Il tessuto può essere conservato a lungo termine in questa soluzione. L'intero tessuto colorato della montatura deve essere visualizzato mentre è immerso in PBS o in un altro mezzo che fornisca un indice di rifrazione ottimale. Per posizionare facilmente l'intera montatura per l'imaging, creare un gel di agar all'1% in una piastra di Petri di plastica.

Quindi, praticare piccoli fori nel gel e quindi incastrare il cerebellare in questi fori con l'orientamento desiderato per l'imaging coprire il cerebellare con PBS. Il tessuto colorato è ora pronto per essere visualizzato utilizzando la microscopia ottica. ZEIN due Adelaide c.

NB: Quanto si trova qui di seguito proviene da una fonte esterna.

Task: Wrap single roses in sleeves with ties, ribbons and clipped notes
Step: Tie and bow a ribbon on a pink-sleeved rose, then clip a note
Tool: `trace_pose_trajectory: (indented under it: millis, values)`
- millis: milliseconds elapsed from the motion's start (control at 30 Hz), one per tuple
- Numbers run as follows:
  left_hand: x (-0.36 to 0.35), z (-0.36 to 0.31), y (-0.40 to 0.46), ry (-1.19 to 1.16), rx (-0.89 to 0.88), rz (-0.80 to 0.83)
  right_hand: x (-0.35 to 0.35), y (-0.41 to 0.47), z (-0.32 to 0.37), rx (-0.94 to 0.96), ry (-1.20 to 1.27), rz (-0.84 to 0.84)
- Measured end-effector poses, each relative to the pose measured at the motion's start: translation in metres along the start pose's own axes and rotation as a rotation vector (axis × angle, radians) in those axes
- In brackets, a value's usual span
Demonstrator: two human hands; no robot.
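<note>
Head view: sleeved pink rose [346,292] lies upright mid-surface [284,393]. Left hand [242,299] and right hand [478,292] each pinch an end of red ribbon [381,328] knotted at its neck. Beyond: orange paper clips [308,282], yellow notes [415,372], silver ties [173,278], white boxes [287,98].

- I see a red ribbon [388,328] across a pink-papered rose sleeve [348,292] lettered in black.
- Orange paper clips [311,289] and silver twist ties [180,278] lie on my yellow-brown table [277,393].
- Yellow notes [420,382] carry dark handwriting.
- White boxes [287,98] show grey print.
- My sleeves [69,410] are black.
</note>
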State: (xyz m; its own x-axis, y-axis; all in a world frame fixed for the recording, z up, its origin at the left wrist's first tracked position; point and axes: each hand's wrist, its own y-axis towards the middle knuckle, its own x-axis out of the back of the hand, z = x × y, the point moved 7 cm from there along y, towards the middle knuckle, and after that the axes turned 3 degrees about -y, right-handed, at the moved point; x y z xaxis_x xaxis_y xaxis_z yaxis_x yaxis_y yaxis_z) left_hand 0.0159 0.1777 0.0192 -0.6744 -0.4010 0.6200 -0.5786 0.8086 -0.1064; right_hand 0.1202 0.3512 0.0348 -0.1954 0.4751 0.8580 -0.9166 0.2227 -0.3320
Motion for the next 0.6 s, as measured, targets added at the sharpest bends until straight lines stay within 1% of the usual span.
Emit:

L'immunoistochimica rivela bande sagittali nelle sezioni trasversali del cervelletto. I labici quattro, cinque e tre sono etichettati nel diagramma. Ai fini dell'orientamento, la barra della scala rappresenta 500 micron.

ZEIN due. Il C di Adelaide è espresso esclusivamente in sottogruppi di sata e dendriti a cellule kinji. In questa immagine, la barra della scala rappresenta 150 micron.

Questa immagine mostra un intero cervelletto colorato per zeina due, Adela C che mostra strisce di cellule bikini nelle immagini delle zone anteriore, centrale e posteriore del cervelletto. I numeri romani denotano i lecci cerebellari. LS è il loist simplex.

PML sta per il labiale paramediano. COP indica i parametri copulari e le etichette. Crosta uno e crosta due denotano i nomi di due LOE dell'emisfero, P uno e P tre si basano su una nomenclatura standard utilizzata per indicare specifiche strisce BR due.

Per ulteriori dettagli, Sillitoe e Hawks 2002. La barra della scala rappresenta un millimetro. Qui il cervelletto è stato immunocolorato con un anticorpo contro la cocaina e il peptide di trascrizione regolato dalle anfetamine.

Si può vedere. Quel carrello è espresso in sottogruppi di fibre rampicanti che viaggiano attraverso lo strato di cellule bikini etichettate PCL e terminano nello strato molecolare etichettato ml. Qui, la barra della scala rappresenta 100 micron.

In questa immagine si può vedere che le fibre positive del carrello proiettano una striscia di dendriti delle cellule bikini nello strato molecolare della corteccia cerebellare, comprese regioni come l'Oculus etichettato PFL e l'Oculus etichettato fl. Durante il tentativo di questa procedura, è importante ricordare di evitare di intaccare il cervelletto. Eventuali danni esterni oscureranno la visibilità di modelli di colorazione complessi.

Dopo aver visto questo video, dovresti avere una buona comprensione di come rivelare modelli complessi e interessanti di espressione genica nei neuroni e nelle fibre che li contattano nel cervello intatto.